Managua. La Asamblea Nacional de Nicaragua, controlada por Daniel Ortega y Rosario Murillo, aprobó una reforma constitucional que impide participar en elecciones a personas señaladas por determinadas acciones contra el Estado.
La modificación fue solicitada por el presidente Daniel Ortega y recibió el respaldo unánime del Legislativo, controlado por el oficialismo. Gustavo Porras, presidente de la Asamblea Nacional, informó sobre la aprobación después de la votación general del articulado.
La enmienda establece que no podrán participar en los comicios quienes hayan intervenido en actos considerados golpistas o de traición a la patria, así como quienes hayan solicitado una intervención militar en Nicaragua.
La reforma también modifica la duración del mandato presidencial, que pasa de seis a siete años.

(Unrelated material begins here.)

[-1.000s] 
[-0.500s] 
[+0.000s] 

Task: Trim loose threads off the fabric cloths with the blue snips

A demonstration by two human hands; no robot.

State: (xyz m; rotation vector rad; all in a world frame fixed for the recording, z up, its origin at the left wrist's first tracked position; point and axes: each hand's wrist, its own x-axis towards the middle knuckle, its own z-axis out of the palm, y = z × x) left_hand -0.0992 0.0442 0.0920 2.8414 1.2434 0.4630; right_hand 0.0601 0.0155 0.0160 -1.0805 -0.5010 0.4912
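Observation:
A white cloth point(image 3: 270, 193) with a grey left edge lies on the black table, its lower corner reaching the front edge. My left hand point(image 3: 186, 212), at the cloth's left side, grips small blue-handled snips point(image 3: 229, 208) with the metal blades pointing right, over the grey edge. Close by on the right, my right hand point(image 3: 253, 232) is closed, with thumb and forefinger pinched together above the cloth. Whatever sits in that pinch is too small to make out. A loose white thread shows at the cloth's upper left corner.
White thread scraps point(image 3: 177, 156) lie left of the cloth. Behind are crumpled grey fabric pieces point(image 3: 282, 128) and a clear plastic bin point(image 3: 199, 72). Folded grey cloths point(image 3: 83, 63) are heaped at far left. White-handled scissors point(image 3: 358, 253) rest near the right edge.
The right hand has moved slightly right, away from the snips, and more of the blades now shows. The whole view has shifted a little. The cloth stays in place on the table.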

Según explicó el medio de comunicación nicaragüense La Prensa, se trata de una reforma que amplía de seis a siete años el periodo de nombramiento de las personas que ocupen cargos de elección popular, jefaturas del Ejército y la Policía, entre otros. Pero, sobre todo, la modificación da potestar al Consejo Supremo Electoral (CSE) para quitar la personería jurídica a partidos políticos que ellos consideren financiados por Estados Unidos.
El presidente de la Asamblea Nacional nicaragüense, Gustavo Porras, admitió que la modificación se da “por la orientación” de Daniel Ortega y Rosario Murillo. La propuesta se habría sometido a consulta con allegados del régimen, encabezados por los hijos de los dictadores, la cúpula militar y policial.
“No podrán participar los golpistas, no podrán participar los traidores, no podrán participar los que violen la Constitución, y no podrán participar los que reciban financiamiento del extranjero, los agentes del extranjero”, argumentó Porras.